# Hello Everyone!



## Loyalty (Nov 7, 2017)

I go by the forum name Loyalty. I am a wife and mother who found out in February of this year that my husband of 10 years had an affair on me. He had the affair last year with a woman 14 years younger than him, 9 years younger than me. Finding out about this affair, and dealing with the weight of it has been one tiring and confusing experience. I am bitter, jaded, and I can tell I have changed from a once happy person to a very angry person. I was always the one that saw the glass half full. I no longer have the innocent eyes and pure heart about my marriage, and I have a very skewed vision of my husband now. He no longer resides on the pedal stool I had him on. I have always been faithful and loyal to no end (hence the forum name), and you can only talk to your friends about the humiliating affair so much. I wanted to come to a place where others could give me their perspective and help me heal, and vice versa.

I have decided to try to work it out with my husband since this is the first affair that he has had on me (always the optimist), but it is difficult because it is going against my pride, and everything that I stand for morally. We are going to counseling and I have read a couple self help books to understand his infidelity. I can't say that I do, but I understand more now than I did before. So with that said, hopefully I can offer some advice or views to the forum. :smile2:


----------



## chillymorn69 (Jun 27, 2016)

Is he truly remorseful?

Is he totally transparent? 

Will he let you ask questions without being angry about you not being over it?


Why do you want to save your marriage?

Is your marriage worth saving? Was it so good that you think we can get past this?

What is your gut telling you to do?


----------



## Satya (Jun 22, 2012)

Sorry that you are here under the circumstances.

How long did the affair last?

You'll get a lot of various advice but just be aware that the majority of posters are pretty hard on cheaters.

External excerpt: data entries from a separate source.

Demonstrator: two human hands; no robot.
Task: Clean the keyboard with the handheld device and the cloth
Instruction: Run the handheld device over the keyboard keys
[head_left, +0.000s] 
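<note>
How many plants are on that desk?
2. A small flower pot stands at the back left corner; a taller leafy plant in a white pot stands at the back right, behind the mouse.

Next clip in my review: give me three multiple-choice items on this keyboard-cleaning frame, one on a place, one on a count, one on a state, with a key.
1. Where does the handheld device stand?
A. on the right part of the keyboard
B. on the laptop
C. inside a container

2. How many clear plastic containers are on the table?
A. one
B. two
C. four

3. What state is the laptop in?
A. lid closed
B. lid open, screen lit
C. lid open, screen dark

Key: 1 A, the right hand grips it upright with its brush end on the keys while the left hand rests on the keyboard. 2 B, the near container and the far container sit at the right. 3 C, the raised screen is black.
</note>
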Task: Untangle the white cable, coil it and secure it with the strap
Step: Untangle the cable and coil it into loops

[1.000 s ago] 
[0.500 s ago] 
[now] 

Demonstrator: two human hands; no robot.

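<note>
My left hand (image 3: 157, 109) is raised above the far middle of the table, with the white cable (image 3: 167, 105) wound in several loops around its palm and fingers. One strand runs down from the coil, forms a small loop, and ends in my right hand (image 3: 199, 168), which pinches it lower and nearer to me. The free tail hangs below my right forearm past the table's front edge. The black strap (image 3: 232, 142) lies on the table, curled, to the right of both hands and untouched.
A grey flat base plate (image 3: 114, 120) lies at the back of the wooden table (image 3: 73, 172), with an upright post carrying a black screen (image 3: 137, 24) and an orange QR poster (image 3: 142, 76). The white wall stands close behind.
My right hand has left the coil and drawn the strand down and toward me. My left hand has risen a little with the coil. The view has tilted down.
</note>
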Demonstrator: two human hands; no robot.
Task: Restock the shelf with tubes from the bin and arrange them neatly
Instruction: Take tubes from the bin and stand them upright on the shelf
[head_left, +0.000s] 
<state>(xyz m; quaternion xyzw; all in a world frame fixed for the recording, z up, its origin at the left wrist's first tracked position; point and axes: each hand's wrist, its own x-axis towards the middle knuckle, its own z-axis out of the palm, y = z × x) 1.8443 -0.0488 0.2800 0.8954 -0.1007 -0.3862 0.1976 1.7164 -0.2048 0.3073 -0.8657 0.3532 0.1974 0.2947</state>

It's your choice to reconcile, but many here will want to feel assured that your husband is truly remorseful, else they will tell you that you're wasting your efforts and time.

Can you tell us the specific things he's done to help heal the marriage since you found out?

Has he read any books? 

How did you find out?


----------



## Loyalty (Nov 7, 2017)

Is he truly remorseful? I believe him to be. I have witnessed him crying quite a few times since the affair was first discovered, and he had even cried during counseling a couple times. But there are thoughts that I have that sometimes make me feel like he is crying because he got caught.

Is he totally transparent? Yes. He has a Find my Friend App on his phone where I can see where he is at anytime, I look at his phone and financials (credit cards and debit cards). Plus I have access to email and social media accounts.

Will he let you ask questions without being angry about you not being over it? This one varies. There are times where he is open, and there are times he has gotten defensive, and honestly, he was still not telling me everything until I compared it all (his old text messages, to his time cards that he provided, to his financial accounts and put everything on a calendar). I discovered two other times where he was with her that he failed to tell me about. He said he didn't want to give me more poison since I was already looking at him differently, had one foot out the door, etc. But he appears to be an open book now. 


Why do you want to save your marriage? We were friends for 7 years before we ever dated, dated for 3.5 years and have been married 10 years. We have a lot of history, a child, house, cars, etc. We have a great life and he was always the love of my life. I believe in giving people second chances, and I hold onto the idea that if we can get through this, we will have a stronger and better marriage. So I am hoping to see if our marriage develops into that. 

Is your marriage worth saving? Was it so good that you think we can get past this? Our marriage had its ups and downs like anyone, but it is worth saving. I read somewhere that you take the time he was in the affair (considering it the bad time) and compare it against the time you had a solid marriage. Our marriage was good 93% of the time. 7% was bad, which was the affair. Why would I leave if our marriage was good 93% of the time? 

What is your gut telling you to do? My heart wants to work it out. My brain is my pride and it says to separate and make him suffer. But I ultimately do not want to get divorced. I came from a family where my mother left my father, and I don't want my child to grow up without their daddy. Especially since I live in an area where I have no family.


----------



## Loyalty (Nov 7, 2017)

Sorry that you are here under the circumstances. - Thank you. I am too. 

How long did the affair last? 
The affair lasted May of 2016 to August 2016. But I believe it was over July 2016. She was married and served divorce papers August 2016 (her husband found out before I was able to confirm and he filed) and started dating immediately afterwards.

You'll get a lot of various advice but just be aware that the majority of posters are pretty hard on cheaters. It's your choice to reconcile, but many here will want to feel assured that your husband is truly remorseful, else they will tell you that you're wasting your efforts and time.

Can you tell us the specific things he's done to help heal the marriage since you found out? 
He has a Find my Friends App on his phone, he changed his phone number, and I have access to everything, so he is being transparent. Plus he is attending counseling with me. If you have any other ideas on what I can have him do, I am all ears. 

Has he read any books? 
I bought three books that I have read, one for him specifically and he has read most of it, but not quite. I know he doesn't like being reminded he did this, but I have been pretty hard on him and don't let him forget it. 

How did you find out? I reached out to the AP husband and he confirmed what I already knew, although I would have figured it out eventually by looking at credit cards, etc.


----------